TASK DESCRIPTION —
Look through the material below, count the lines containing the word "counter", and state only the count.

MATERIAL PROVIDED —
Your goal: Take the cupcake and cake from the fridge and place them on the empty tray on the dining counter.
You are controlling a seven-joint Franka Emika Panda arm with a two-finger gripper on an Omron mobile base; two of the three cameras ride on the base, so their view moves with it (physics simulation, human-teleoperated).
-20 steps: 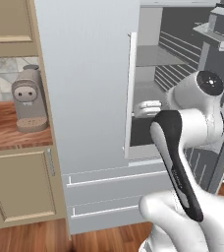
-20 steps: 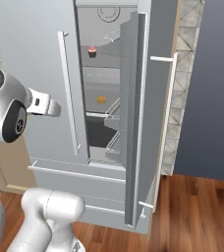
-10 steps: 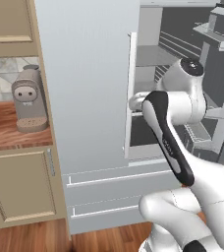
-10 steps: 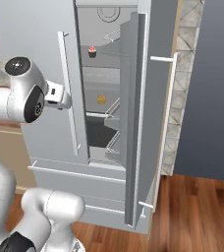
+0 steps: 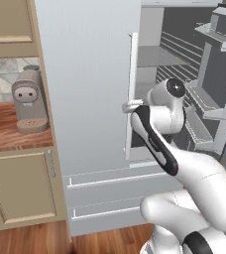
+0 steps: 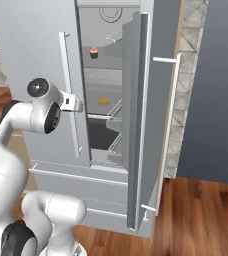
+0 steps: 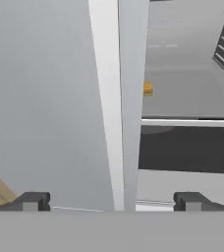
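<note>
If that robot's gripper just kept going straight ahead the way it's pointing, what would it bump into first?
Most likely the left door's white handle: it runs straight up between the open gripper's fingertips. The cake lies beyond, slightly to one side. Depth is hard to judge.

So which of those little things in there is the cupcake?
Look into the tall pale grey fridge, through the gap left by its open right door. On the upper shelf sits the cupcake, tiny and dark brown with a red-pink top. The cake one shelf below is an orange-yellow block.
</note>
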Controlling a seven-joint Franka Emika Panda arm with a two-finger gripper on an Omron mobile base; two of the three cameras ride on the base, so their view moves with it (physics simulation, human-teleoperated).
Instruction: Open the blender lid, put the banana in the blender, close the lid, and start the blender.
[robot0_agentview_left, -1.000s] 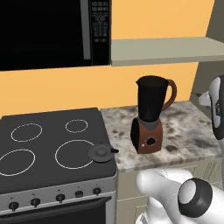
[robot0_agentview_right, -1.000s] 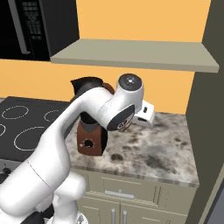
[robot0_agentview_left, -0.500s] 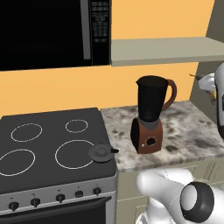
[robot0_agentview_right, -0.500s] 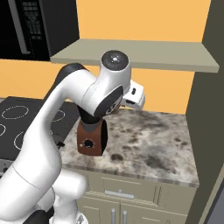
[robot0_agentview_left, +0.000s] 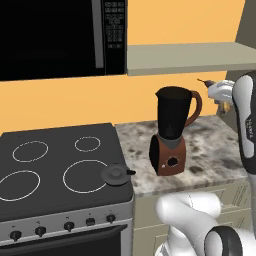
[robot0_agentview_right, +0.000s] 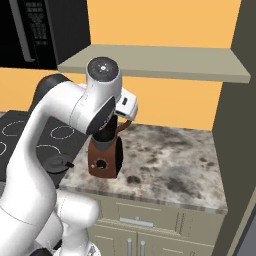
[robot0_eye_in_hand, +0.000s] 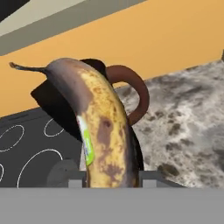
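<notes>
The stove, dark with white burner rings, stands just left of the blender, and the speckled worktop carries the blender near its stove-side edge. The blender is a tall dark tapered jar with a reddish-brown curved handle on a squat brown base; its top is open. The blender lid, a round dark grey disc with a low knob and a small tab, lies on the stove's front right corner, left of the blender and below its rim.

The pincer is held in the air to the right of the blender, about level with the jar's mouth and apart from it. Its jaws are clamped on the banana, which in the hand view rises from between the fingertips with its stem end up, in front of the jar and handle. The banana is yellow with heavy brown patches, a dark stem and a small green sticker.
</notes>
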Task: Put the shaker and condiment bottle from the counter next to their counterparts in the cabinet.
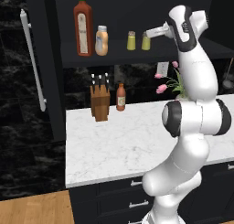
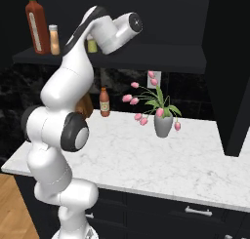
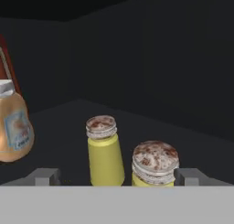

EXPECTED OUTPUT —
2